By Zaineb Bokhari The small- and medium-sized business (SMB) market is an area of growing interest for a number of enterprise-software vendors who have traditionally competed for sales to the large corporations that comprise the Fortune 500 or the Global 1000. We see this trend driven by the current corporate IT-spending environment for software, which we expect to grow at a normalized 4% to 6% rate in 2006.
In this moderate-growth environment, large software deals continue to close. However, based on comments from software vendors large and small on their June-quarter earnings calls, large deals can be few and far between.
Large deals are also susceptible to delays and disruptions because of long sales cycles and the increasing number of signatures (i.e., approvals) needed to close such transactions. To some companies, a single lost or delayed big-company deal can mean the difference between a great quarter and one that's not so great. To offset this risk and to tap a market that we still see as underserved, software vendors are increasing their attention to the SMB segment, we believe.
DIFFERENT ANIMAL. While we have seen a number of software companies announce initiatives and devote resources to sell to SMB, relative success rates are often difficult to compare on an apples-to-apples basis. This is due to the varying quality and quantity of details and metrics provided by companies that can be used to measure success.

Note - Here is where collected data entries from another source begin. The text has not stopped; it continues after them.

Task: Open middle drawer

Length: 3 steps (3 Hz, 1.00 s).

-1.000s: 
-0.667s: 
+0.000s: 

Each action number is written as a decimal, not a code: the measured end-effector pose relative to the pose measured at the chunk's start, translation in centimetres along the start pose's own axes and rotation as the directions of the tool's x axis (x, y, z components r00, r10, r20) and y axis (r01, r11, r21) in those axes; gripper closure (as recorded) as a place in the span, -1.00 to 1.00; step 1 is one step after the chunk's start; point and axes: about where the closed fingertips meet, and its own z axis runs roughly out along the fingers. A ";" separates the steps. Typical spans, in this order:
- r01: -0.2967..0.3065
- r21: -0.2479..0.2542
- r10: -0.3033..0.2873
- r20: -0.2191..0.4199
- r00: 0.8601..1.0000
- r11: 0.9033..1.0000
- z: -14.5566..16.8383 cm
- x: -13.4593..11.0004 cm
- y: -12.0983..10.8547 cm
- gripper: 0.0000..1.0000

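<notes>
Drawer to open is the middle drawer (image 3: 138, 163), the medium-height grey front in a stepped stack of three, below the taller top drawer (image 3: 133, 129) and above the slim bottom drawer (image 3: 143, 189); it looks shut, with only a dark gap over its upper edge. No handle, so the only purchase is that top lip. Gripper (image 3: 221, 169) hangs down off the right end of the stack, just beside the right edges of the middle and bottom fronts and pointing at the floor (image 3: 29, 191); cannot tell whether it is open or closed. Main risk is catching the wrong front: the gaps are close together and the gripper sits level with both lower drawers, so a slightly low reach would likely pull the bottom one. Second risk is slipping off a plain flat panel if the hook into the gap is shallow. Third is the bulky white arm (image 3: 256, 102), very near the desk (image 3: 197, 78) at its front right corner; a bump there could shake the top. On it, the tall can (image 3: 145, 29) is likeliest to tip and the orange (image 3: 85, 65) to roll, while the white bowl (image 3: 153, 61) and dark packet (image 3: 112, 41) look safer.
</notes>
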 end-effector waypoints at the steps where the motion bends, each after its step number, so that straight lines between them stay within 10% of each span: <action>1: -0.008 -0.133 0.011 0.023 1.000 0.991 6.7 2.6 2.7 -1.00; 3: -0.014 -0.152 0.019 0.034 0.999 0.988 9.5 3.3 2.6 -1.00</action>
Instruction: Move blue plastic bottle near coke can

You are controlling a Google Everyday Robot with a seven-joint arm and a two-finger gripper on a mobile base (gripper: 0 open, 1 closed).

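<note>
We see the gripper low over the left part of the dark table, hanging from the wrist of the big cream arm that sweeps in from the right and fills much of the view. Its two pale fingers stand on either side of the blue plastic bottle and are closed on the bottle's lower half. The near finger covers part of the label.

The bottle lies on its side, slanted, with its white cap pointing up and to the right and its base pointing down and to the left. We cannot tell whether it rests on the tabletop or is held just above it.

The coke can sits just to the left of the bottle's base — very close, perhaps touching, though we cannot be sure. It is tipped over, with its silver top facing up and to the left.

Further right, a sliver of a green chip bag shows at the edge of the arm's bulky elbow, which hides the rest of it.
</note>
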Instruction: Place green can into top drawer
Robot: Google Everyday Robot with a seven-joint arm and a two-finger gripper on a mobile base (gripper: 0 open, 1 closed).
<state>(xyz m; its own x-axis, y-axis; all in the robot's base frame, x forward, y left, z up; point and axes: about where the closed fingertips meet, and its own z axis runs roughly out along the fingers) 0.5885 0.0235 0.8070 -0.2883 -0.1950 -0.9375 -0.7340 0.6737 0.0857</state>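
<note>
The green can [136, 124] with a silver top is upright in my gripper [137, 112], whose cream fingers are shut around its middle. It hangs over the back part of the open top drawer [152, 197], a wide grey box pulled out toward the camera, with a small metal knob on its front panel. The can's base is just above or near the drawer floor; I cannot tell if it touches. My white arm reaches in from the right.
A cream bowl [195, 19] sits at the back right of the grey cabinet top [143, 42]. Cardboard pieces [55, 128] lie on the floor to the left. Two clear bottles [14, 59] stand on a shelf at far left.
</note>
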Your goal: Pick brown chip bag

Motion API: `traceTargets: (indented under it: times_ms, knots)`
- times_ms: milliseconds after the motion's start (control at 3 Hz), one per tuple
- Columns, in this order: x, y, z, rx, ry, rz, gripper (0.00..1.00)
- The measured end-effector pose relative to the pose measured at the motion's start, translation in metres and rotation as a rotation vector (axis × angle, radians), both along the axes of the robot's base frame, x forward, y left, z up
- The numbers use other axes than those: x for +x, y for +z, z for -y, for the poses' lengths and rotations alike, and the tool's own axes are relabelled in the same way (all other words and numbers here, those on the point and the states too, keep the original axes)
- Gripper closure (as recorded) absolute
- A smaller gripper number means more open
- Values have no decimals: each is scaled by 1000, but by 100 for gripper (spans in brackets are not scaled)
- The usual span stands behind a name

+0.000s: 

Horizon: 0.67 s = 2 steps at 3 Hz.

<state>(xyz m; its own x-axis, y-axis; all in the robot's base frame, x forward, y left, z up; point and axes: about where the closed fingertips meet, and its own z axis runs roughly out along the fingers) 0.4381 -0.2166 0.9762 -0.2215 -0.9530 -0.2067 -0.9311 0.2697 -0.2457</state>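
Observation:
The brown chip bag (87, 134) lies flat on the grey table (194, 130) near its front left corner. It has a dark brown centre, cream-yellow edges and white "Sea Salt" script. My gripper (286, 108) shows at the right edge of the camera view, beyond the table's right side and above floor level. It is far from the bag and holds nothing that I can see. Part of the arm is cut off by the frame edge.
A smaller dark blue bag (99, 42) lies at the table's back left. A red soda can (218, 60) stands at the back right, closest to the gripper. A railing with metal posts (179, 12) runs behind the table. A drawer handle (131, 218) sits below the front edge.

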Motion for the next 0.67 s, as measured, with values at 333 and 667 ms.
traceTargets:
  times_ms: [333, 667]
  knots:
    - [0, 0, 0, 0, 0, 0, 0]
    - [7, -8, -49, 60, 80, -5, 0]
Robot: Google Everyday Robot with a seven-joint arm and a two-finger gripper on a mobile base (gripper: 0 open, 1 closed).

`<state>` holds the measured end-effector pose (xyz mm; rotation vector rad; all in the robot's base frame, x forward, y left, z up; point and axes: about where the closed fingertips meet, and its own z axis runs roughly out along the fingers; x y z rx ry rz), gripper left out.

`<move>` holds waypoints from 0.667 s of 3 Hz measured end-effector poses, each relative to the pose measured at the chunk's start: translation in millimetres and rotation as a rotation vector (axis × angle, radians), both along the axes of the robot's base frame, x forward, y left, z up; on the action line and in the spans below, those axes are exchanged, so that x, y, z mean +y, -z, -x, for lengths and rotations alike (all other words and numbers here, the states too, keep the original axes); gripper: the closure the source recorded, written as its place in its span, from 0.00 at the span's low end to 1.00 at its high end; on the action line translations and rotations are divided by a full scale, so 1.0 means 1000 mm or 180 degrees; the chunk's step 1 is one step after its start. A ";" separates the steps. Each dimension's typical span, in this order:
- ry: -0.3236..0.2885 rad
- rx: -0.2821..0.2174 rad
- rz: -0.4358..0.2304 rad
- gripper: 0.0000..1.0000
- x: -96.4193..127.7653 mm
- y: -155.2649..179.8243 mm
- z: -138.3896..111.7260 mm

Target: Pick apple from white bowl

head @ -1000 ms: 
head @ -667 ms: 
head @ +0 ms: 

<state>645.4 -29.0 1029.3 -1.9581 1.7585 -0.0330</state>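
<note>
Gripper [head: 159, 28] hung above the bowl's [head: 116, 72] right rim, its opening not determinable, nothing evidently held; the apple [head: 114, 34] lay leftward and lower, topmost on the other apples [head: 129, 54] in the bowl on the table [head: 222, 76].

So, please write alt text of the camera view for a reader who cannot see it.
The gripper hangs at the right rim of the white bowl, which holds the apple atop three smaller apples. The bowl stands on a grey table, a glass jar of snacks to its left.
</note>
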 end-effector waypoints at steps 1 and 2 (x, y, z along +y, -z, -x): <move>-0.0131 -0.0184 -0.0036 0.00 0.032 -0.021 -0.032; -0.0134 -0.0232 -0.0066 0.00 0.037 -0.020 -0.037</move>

German software maker SAP (SAP
; ranked buy; recent price: $43) provides detailed metrics that have allowed us to gauge its success in tackling the SMB market. SAP has made its name selling back-office accounting and budgeting software called enterprise resource planning (ERP) software, supply-chain automation, and customer-relationship-management software to the biggest companies. It also has a sizable market capitalization of more than $50 billion. SAP is still commonly associated with behemoth software deals that were much more common in the late 1990s than now.
When placed in that context, SAP's evolution and resulting success in selling to SMB is particularly impressive, in our opinion, because selling into this segment is different from selling directly into an enterprise or other large account. For one thing, many more SMB customers exist than the largest companies.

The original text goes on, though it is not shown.